### WHAT TO PRODUCE
Nothing after the line containing "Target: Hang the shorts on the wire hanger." belongs in the answer; write out exactly every line from the start of the material up to it, including it.

### DATA EXCERPTS
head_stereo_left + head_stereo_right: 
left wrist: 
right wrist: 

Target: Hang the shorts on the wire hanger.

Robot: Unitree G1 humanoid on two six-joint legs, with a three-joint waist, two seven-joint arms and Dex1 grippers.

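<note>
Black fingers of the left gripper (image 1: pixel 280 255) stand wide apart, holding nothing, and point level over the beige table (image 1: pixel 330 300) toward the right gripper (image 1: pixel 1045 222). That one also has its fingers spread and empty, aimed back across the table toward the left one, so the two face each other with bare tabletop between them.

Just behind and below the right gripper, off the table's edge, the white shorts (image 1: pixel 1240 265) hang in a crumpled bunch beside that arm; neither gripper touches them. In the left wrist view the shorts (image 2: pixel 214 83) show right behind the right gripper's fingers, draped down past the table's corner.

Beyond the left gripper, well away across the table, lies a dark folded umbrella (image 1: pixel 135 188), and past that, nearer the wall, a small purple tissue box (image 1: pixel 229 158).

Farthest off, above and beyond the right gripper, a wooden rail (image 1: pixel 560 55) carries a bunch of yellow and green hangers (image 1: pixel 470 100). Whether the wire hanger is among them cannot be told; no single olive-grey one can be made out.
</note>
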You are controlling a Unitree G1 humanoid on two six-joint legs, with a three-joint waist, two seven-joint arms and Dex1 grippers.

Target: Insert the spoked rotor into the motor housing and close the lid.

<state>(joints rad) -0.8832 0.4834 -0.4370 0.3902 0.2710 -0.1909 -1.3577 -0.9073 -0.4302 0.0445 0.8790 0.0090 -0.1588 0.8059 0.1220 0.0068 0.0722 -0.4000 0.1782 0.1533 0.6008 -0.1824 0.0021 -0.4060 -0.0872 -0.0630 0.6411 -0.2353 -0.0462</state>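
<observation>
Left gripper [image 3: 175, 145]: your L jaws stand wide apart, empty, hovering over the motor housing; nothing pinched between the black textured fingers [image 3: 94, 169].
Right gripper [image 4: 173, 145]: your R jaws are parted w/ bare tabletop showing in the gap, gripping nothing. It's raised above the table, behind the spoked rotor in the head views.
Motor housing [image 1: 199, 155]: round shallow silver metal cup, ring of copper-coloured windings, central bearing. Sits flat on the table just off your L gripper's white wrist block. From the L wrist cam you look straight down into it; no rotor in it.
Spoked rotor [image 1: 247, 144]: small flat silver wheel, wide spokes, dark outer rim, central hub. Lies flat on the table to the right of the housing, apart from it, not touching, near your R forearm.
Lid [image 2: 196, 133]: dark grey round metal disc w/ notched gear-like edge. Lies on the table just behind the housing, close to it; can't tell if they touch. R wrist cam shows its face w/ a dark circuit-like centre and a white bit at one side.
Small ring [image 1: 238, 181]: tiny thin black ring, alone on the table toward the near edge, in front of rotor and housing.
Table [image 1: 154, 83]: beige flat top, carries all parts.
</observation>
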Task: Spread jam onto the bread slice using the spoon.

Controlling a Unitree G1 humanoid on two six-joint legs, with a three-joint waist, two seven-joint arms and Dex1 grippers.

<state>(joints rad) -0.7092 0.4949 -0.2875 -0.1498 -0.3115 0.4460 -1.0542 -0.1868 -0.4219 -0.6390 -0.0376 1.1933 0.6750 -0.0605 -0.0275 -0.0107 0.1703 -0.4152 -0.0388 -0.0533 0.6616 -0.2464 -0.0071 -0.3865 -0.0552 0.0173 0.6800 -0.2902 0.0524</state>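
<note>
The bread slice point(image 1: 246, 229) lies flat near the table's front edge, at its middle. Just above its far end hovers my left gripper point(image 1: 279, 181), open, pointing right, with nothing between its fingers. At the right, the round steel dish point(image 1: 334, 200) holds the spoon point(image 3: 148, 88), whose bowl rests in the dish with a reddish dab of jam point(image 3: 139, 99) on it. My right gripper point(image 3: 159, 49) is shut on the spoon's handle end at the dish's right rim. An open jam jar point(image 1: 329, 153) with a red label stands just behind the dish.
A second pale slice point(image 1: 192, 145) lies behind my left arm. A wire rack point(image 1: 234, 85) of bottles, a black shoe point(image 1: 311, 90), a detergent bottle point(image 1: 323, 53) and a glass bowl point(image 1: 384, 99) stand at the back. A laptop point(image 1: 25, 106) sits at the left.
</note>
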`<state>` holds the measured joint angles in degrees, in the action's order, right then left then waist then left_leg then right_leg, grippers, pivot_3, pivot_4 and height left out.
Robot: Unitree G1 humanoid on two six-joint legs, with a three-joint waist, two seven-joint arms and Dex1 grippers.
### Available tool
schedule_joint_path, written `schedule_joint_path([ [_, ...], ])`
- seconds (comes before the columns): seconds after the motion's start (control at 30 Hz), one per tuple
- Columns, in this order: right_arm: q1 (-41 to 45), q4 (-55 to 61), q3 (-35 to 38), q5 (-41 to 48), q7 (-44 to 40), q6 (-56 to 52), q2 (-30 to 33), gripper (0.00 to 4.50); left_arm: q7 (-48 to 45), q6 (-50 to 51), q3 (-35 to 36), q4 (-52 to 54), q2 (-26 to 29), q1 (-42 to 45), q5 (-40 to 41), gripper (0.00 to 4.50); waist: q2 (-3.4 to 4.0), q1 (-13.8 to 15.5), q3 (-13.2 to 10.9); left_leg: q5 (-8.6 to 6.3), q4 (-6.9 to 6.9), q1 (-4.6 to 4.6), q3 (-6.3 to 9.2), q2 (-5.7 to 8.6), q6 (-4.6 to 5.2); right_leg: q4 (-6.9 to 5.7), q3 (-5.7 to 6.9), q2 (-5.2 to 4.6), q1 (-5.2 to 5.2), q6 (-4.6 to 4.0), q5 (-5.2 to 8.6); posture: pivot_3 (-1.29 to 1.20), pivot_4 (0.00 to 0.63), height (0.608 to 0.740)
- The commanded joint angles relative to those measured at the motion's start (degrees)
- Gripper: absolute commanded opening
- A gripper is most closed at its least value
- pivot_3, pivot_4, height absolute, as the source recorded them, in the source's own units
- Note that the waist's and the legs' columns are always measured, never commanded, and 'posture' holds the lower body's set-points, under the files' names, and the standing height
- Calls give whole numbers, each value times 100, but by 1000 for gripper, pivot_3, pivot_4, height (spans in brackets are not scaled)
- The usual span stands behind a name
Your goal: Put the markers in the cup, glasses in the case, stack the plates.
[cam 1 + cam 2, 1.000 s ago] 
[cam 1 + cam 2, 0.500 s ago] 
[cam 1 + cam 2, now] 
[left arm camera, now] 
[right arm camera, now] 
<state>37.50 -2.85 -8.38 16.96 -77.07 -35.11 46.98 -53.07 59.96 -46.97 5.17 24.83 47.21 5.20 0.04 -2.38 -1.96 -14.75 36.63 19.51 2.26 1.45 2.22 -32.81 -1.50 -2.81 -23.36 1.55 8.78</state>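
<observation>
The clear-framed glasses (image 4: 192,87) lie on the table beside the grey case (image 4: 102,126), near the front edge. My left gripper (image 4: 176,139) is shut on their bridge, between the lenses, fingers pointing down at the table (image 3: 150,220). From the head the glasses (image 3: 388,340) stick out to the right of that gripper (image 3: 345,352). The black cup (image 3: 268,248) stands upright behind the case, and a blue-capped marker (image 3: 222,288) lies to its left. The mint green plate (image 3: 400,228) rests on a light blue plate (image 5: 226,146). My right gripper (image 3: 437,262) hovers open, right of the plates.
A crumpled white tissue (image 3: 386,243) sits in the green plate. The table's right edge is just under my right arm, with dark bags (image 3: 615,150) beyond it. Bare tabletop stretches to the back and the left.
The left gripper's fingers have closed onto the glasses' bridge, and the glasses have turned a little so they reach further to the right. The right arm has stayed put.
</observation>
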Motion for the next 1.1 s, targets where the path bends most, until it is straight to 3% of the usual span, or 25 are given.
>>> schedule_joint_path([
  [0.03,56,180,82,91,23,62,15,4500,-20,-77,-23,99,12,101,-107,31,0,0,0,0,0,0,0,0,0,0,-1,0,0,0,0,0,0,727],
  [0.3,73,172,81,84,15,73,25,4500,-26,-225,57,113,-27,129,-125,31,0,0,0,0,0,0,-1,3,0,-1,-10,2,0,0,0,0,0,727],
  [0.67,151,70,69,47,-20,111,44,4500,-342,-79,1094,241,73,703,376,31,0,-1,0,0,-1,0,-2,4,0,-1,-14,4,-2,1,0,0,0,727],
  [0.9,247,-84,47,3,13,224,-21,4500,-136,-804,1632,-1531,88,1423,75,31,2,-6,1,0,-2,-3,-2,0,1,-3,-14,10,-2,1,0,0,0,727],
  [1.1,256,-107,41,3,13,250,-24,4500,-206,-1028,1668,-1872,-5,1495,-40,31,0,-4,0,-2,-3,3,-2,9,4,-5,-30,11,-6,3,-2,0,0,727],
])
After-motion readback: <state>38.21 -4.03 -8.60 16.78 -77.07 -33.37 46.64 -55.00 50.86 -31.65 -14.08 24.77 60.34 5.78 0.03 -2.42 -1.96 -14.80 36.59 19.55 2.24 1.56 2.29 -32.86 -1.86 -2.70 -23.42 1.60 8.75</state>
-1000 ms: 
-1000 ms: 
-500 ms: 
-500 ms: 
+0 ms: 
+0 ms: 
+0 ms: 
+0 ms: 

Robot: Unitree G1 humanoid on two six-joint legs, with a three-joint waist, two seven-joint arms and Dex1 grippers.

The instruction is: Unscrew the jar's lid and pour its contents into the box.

### TASK SOLUTION
head_stereo_left + head_stereo_right: 
left wrist: 
right wrist: 

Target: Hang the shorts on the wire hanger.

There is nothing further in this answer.